### WHAT TO PRODUCE
Scan the material below for lines with the word "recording" and reply with how many there are, nothing else.

### DATA SEGMENT
---

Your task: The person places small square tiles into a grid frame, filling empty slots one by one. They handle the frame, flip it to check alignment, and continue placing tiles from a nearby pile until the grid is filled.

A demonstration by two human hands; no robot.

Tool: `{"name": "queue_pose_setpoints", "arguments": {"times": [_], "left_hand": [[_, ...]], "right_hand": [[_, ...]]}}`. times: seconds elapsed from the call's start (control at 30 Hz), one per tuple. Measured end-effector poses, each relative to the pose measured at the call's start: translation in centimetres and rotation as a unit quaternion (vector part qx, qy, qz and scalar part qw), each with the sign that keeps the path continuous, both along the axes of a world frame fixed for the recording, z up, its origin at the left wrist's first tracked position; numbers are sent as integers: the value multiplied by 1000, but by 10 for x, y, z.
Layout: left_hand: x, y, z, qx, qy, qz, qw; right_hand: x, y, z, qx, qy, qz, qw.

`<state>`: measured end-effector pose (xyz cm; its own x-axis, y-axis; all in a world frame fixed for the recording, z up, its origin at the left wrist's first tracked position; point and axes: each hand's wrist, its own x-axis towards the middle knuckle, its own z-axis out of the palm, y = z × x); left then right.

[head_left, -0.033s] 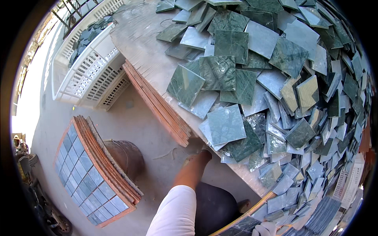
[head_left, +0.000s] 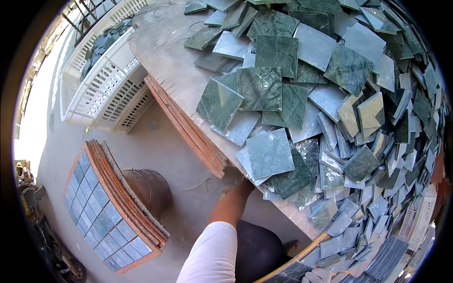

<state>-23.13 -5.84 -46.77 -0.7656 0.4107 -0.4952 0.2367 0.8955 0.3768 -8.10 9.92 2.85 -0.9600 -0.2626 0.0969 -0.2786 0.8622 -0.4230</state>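
Hardly anything had just changed: your view slid a bit and the heap of stone tiles [head_left: 326, 98] kept its shape, so the work looked no further along. Your right hand [head_left: 317, 275], in a pale glove, was at the bottom edge, beside a dark green tile [head_left: 293, 270] just below a yellow strip [head_left: 293, 258]. I couldn't tell if it gripped. Your left forearm [head_left: 231, 207] reached the wooden board [head_left: 165, 42]; the left hand was hidden, hold unknown. The strip slanted up rightward; the tile was cut off, so I couldn't tell its long way
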Motion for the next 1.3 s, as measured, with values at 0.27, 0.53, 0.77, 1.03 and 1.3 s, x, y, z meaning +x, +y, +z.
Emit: {"name": "queue_pose_setpoints", "arguments": {"times": [0.27,0.53,0.77,1.03,1.3], "left_hand": [[-7,3,-45,-66,-35,-2,997],[11,-18,-54,-44,-37,-6,998],[37,-56,32,304,-2,193,933],[64,-103,329,732,-83,276,618],[119,-65,440,755,-61,211,618]], "right_hand": [[9,14,-10,29,-116,-54,991],[2,9,-9,39,-116,-27,992],[10,7,-14,-75,-149,-164,972],[16,8,-26,-88,50,-45,994],[23,7,-16,-125,61,-78,987]]}}
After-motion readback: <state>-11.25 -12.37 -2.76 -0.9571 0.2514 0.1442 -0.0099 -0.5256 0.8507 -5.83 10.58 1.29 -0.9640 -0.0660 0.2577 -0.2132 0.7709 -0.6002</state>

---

### TASK OUTPUT
2